Sometimes death is quick, and sometimes you'll have time to grieve. But no matter what you do, no matter how many choices you make that boost your reputation as well as your Paragon or Renegade scores, more names are going on that wall on the Normandy crew deck. And if you've followed your Shepard from the beginning, or even picked up from Mass Effect 2, there are going to be characters you've grown to care about with their names engraved on that stone.

As a bombastic action-RPG with no previous context, Mass Effect 3 is a dark, engaging game with great combat, a well-written story, and all the epic space-opera you could want. But for those who have played through Mass Effect and Mass Effect 2, it's something much more.

While Mass Effect 2 was seditious in its discarding of RPG traditions like baggage in the interest of a more streamlined title, Mass Effect 3's revolution is simpler: a promise kept.

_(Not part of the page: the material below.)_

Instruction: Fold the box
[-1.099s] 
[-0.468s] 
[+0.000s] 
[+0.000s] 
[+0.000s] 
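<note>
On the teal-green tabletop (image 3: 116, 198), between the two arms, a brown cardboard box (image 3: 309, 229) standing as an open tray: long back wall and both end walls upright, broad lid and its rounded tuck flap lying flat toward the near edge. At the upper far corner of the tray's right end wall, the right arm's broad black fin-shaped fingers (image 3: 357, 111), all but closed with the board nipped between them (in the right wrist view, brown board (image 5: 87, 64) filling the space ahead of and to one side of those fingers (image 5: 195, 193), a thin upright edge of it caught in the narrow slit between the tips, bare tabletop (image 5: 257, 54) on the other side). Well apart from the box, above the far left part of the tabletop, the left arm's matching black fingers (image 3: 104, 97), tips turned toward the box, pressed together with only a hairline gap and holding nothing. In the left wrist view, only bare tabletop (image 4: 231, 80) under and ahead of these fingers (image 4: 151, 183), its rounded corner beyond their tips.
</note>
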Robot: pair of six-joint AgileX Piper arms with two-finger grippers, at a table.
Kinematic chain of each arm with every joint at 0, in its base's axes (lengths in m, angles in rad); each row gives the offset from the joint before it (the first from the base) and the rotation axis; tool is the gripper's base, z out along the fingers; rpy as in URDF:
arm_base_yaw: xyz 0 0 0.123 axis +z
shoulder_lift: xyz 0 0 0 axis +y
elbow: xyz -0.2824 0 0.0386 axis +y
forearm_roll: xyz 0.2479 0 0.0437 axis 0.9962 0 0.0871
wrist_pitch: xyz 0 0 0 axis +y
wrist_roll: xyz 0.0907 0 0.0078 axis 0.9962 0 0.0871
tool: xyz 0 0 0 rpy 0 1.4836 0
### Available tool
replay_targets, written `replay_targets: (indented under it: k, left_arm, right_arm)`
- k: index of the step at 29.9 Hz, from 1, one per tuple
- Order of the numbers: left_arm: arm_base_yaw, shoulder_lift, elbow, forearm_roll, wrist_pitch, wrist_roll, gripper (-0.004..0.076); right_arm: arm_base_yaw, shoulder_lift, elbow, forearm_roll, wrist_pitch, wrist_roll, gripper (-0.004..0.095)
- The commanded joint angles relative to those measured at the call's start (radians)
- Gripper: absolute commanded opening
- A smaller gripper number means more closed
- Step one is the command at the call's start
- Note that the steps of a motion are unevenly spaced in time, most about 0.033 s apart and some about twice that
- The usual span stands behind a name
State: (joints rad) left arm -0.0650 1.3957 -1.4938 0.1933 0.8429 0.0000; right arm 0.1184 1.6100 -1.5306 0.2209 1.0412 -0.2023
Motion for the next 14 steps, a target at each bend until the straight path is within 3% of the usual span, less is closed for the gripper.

As I approached the end, I felt melancholy, surrounded by characters that felt like friends that lived with the decisions I made, and the consequences of those decisions. BioWare promised to make choices matter with the Mass Effect series, and while the systems around those choices have gotten better and better, that main foundation has always been the primary draw. They built a world and a family out of decisions big and small, created a foundation to break my heart and pick it back up again, to make me care.

When the credits rolled, I felt finished. Mass Effect 3 is the culmination of an unprecedented experiment in game narrative, and in the best possible way, I'm glad to have seen it through, and to see it done.